Directions:
State how many lines of the records contain the string "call". Give the number alone.

The input:
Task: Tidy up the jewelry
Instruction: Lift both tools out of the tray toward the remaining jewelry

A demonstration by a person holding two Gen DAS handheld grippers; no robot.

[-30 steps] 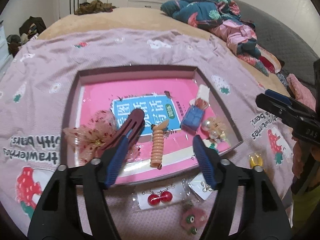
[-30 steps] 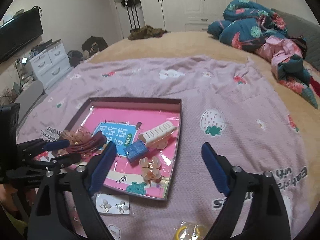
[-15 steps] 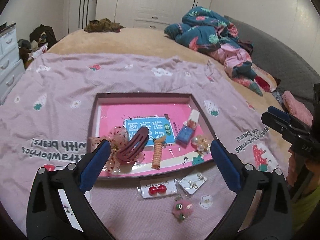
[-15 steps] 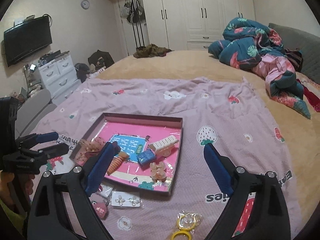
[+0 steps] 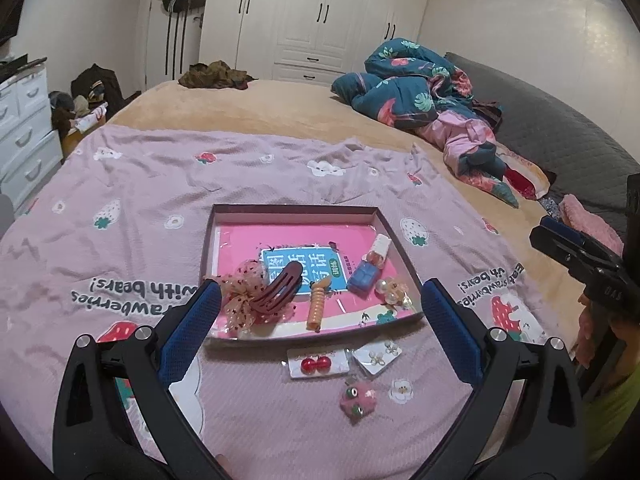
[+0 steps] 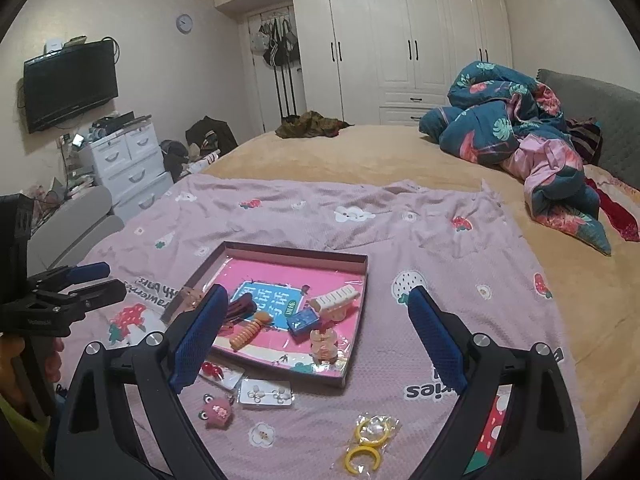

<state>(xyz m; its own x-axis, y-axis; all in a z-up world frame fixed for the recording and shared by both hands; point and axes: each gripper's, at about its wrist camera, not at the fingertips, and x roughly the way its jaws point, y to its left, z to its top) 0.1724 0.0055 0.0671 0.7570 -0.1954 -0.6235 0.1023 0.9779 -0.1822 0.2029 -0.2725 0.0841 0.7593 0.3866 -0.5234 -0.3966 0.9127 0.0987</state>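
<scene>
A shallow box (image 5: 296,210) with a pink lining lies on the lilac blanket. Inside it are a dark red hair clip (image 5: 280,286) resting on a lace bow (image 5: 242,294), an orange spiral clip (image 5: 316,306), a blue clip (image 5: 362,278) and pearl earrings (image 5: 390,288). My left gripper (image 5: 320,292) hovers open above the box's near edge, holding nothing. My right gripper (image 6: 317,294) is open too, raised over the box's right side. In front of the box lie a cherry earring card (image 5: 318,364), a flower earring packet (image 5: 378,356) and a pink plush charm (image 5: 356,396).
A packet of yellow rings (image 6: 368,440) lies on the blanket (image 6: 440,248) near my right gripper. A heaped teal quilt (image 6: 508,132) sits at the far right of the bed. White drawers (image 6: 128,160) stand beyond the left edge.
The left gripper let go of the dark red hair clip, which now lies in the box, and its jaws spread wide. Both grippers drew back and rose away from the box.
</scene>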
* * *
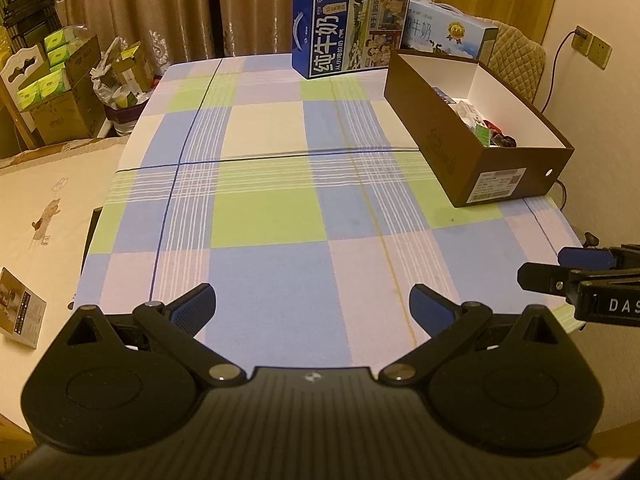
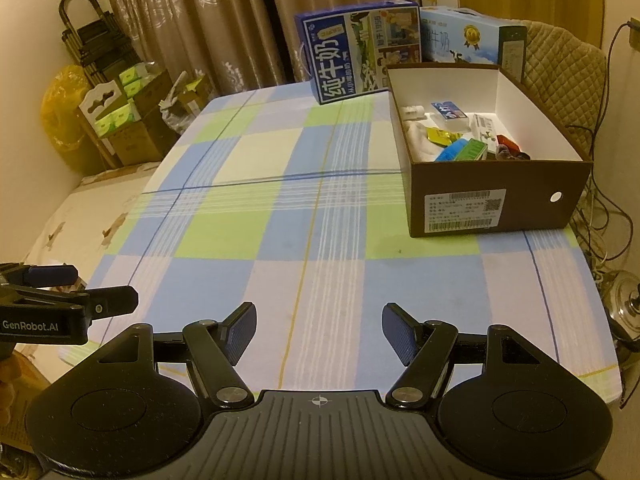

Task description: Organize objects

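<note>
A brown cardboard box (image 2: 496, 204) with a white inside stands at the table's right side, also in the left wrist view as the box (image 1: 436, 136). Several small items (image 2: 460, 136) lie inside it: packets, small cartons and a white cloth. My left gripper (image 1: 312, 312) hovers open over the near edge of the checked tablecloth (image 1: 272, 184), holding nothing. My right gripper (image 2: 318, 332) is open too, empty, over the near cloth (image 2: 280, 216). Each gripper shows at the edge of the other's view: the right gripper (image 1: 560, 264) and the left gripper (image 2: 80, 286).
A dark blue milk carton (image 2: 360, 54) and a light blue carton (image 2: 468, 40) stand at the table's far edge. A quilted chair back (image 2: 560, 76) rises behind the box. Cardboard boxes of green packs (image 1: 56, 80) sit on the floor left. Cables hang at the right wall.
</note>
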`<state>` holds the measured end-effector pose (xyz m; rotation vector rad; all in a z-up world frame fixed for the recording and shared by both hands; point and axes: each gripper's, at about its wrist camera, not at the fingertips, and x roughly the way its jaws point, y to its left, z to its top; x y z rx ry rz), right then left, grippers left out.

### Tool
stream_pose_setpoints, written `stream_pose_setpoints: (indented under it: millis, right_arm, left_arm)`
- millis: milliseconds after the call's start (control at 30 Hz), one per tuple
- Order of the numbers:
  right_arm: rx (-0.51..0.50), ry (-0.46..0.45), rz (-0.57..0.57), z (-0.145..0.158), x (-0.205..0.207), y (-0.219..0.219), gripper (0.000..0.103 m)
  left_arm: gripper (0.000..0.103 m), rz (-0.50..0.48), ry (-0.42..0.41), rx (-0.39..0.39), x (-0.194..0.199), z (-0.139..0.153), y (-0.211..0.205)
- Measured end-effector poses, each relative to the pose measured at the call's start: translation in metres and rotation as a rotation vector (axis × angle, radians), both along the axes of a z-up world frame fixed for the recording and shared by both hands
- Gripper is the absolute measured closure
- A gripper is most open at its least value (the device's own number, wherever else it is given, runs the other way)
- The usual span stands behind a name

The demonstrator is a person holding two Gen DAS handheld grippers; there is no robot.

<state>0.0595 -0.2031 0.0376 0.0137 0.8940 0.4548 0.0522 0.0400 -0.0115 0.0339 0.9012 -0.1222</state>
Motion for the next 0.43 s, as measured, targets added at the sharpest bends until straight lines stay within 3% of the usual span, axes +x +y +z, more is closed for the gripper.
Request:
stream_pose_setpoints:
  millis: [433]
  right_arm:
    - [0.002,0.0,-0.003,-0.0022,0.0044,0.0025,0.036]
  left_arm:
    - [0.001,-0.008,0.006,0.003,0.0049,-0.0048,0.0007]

Finished exercise:
2